Superior Court judge, Court 7 is too close to call
August 9, 2012 · Updated 2:35 PM
PORT ORCHARD — As Jennifer Forbes hangs on the edge of winning the primary outright, the certification for Kitsap County Superior Court judge, Court 7 is too close to call.
The results wil be certified Aug. 21.
Election rules say if one candidate receives 50 percent of the vote, they are elected in the primary — no need for the general election. As of Thursday morning, Forbes has 49.1 percent of the vote, with nearly 17,000 ballots still to be counted, said Dolores Gilmore, Kitsap County Elections Manager.
Gilmore said the majority of the ballots should be counted by Friday.
At 10:30 a.m. Thursday, with 36,792 votes counted, the County Elections Office reported Forbes led the field with 18,097 votes, followed by Klein, 7,100; Rob MacDermid, 6,226; and Bill Houser, 5,137.

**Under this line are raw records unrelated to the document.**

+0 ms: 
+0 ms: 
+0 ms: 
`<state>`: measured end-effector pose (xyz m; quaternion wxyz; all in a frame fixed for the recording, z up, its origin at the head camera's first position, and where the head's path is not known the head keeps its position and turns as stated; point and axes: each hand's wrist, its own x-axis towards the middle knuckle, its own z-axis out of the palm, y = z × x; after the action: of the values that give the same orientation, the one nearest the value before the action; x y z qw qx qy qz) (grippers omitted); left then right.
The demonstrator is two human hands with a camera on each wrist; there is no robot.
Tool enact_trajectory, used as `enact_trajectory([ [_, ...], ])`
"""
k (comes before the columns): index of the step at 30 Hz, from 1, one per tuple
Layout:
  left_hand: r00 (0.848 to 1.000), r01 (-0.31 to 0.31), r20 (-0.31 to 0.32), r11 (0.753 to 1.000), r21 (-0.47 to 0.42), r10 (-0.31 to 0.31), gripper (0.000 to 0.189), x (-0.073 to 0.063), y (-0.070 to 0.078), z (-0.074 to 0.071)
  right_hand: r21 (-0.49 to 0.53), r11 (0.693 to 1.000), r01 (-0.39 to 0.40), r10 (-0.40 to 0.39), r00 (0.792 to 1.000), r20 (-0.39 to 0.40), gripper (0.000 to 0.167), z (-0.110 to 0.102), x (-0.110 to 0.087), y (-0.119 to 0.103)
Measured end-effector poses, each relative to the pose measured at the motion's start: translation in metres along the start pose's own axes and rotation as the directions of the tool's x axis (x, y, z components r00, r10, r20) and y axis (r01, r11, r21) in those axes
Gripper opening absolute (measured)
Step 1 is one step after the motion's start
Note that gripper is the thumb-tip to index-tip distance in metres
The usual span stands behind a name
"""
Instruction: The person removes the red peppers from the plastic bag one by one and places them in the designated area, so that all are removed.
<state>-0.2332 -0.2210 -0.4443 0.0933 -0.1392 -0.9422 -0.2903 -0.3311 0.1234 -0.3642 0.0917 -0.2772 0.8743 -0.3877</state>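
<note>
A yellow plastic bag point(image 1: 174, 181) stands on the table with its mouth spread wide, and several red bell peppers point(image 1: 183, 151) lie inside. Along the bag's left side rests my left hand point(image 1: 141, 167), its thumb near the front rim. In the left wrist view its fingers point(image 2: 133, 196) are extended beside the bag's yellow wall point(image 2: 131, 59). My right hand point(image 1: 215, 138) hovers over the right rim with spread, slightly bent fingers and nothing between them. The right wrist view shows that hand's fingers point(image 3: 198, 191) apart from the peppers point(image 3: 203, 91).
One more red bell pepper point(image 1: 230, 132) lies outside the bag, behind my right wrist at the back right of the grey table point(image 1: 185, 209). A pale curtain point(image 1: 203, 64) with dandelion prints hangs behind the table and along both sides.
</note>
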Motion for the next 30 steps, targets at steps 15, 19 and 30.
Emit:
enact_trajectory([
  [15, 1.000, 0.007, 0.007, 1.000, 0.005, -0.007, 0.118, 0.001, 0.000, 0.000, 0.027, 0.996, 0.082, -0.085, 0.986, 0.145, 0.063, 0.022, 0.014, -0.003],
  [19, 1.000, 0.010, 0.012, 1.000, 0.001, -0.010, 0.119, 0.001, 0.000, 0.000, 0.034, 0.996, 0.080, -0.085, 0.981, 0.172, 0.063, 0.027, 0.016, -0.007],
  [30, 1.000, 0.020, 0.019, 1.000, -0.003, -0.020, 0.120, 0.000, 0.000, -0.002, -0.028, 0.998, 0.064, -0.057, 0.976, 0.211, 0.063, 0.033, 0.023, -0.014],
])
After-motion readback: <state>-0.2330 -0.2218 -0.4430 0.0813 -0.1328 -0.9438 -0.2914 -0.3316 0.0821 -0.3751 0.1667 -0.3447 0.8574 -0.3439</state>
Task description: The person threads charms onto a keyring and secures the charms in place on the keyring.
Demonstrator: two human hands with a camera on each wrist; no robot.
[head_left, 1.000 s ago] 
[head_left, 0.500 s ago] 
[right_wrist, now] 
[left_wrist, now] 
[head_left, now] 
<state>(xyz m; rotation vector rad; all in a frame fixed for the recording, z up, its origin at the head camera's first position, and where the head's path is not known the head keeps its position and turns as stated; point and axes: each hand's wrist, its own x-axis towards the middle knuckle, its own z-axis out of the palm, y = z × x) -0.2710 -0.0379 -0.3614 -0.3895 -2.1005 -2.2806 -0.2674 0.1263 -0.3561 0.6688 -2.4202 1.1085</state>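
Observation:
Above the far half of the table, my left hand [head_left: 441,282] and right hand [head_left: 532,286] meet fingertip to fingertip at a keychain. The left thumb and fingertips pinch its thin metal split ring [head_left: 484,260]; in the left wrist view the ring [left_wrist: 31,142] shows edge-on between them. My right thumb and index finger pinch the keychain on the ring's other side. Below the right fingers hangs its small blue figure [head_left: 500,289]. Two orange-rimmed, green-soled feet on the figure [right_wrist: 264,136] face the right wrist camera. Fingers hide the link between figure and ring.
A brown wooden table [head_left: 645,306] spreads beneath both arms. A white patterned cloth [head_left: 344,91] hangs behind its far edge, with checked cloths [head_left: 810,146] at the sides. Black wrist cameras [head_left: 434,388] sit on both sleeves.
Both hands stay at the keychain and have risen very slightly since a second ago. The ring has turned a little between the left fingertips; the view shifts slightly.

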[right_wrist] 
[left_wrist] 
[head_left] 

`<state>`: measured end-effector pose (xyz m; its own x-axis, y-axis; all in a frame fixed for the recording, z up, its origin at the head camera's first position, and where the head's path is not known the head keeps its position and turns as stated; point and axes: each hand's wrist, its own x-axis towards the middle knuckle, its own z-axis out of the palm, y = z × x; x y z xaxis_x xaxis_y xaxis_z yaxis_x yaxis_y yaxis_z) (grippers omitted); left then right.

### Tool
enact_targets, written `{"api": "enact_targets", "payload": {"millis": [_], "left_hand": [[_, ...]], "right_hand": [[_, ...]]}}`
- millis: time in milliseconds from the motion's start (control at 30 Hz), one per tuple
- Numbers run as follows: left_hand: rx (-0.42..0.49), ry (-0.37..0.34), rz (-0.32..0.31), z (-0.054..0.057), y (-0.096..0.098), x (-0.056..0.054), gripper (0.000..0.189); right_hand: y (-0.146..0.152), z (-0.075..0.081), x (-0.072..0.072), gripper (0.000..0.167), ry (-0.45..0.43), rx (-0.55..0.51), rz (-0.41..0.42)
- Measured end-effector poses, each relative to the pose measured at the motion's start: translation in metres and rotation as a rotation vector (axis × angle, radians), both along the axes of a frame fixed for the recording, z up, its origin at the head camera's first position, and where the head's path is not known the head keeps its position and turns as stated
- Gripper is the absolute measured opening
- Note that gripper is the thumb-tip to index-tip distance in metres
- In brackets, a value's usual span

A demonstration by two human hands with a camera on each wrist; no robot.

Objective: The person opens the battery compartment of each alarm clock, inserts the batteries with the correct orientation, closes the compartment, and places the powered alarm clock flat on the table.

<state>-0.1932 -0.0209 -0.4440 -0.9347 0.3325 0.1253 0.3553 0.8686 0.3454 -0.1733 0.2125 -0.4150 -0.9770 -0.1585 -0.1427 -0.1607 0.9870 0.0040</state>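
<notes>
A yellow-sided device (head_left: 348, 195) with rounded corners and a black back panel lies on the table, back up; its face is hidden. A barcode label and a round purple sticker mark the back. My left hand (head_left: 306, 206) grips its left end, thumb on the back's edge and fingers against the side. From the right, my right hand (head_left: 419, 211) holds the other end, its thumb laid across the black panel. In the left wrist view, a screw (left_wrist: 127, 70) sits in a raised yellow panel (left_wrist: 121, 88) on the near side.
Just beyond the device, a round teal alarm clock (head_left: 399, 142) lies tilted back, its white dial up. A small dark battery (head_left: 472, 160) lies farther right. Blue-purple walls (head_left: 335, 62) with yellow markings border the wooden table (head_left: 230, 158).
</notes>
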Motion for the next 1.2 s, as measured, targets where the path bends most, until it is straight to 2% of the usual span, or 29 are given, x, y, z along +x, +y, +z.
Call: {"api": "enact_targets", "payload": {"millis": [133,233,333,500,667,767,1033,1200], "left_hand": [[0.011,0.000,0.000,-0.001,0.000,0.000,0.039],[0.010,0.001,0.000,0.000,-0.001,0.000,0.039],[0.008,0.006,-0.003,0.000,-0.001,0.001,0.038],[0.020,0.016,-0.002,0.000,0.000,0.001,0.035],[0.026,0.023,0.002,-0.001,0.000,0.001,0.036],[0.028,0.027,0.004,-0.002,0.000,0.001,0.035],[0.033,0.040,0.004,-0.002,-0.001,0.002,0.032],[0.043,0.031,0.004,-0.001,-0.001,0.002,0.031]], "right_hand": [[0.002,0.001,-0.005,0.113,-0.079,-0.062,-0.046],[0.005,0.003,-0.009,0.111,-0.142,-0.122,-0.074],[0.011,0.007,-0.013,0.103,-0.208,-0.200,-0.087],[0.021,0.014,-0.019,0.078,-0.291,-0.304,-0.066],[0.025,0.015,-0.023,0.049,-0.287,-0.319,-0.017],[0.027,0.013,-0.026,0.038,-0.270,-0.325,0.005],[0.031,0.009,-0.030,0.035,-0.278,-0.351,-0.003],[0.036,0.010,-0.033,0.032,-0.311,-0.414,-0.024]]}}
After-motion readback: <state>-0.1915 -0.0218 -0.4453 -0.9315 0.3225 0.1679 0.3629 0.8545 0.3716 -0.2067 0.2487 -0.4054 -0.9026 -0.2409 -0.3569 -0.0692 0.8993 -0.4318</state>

As of Thursday, there are still 16,800 ballot to be counted.
Gilmore said until they count the rest of the ballots, she couldn’t even guess the results.
“We’re obviously excited and overwhelmed by it, it’s very humbling actually,” Forbes said Wednesday. “Right now we’re presuming we’re going through to a general election, and starting to make plans to work hard and win it in the general election.”
Before the results, the candidates remained strong in their campaign messages.
“I think our campaign theme was about experience and community roots,” Forbes said Monday. “I’m the one candidate that really has all of that.”Klein said her grassroots campaign connected her with the voters.
“I have the maturity and judgement to sit in judgement and administer justice,” Klein said. “I have the legal, business and life experience to administer justice fairly and ensure people have the opportunity to be heard.”
Superior Court judges are paid $148,832 per year, a cost shared by state and county. Superior Court judges preside over felony trials, domestic relations matters, juvenile proceedings and probate. They handle real estate disputes and civil claims valued at over $50,000. They consider appeals in land-use cases and appeals from lower courts, and preside over mental inquest hearings.
All four candidates boasted significant experience: Forbes, president of the Kitsap County Bar Association, served as a judge pro tem for seven years on the local District Court and Municipal Court benches, and is a former deputy prosecutor. Houser, a former judge in Oregon, is a county public defender and the only candidate with experience handling a death penalty case. Klein has significant experience as a judge pro tem in King County. MacDermid is a corporate law attorney and a former Navy officer.
Forbes focused her attention on improving the efficiency of the Superior Court system.
In a separate interview with members of the Herald editorial board, Forbes spoke about the growing number of civil litigants who are representing themselves, called “pro se” because they can’t afford an attorney; the right to an attorney applies only to criminal cases. Court rules apply equally to attorneys and pro se litigants.
Her suggestions: Make sure the process and procedures are understandable, and have a separate calendar for cases in which both sides are represented pro se.
Other suggestions: Establish a system by which Superior Court cases to be filed electronically, as in District Court. “E-filing saves people money and it’s more efficient,” Forbes said. “Every time I file a case in Pierce County, I do a cartwheel because it’s so easy.”
Klein’s 30-year legal career includes private practice, general counsel, law school instructor, and service as a pro tem judge in Kitsap courts.
In addition to her pro tem work, Klein is the CEO of Silver Planet, a local company dedicated to helping the aging population manage their healthcare. At Silver Planet, Klein has used her legal expertise to negotiate and draft contracts, manage staff, run websites, protect intellectual property rights, and speak on social media issues.
Both Klein and Forbes, first-time candidates, said residents need to be more informed of judicial issues, and take it upon themselves as a goal if elected.
“I’ve learned we have a very educated population in Kitsap County, but they don’t know enough about judicial positions and races,” Klein said. “And we in the judicial, legal profession need to do a better job of educating people about the third branch of government.”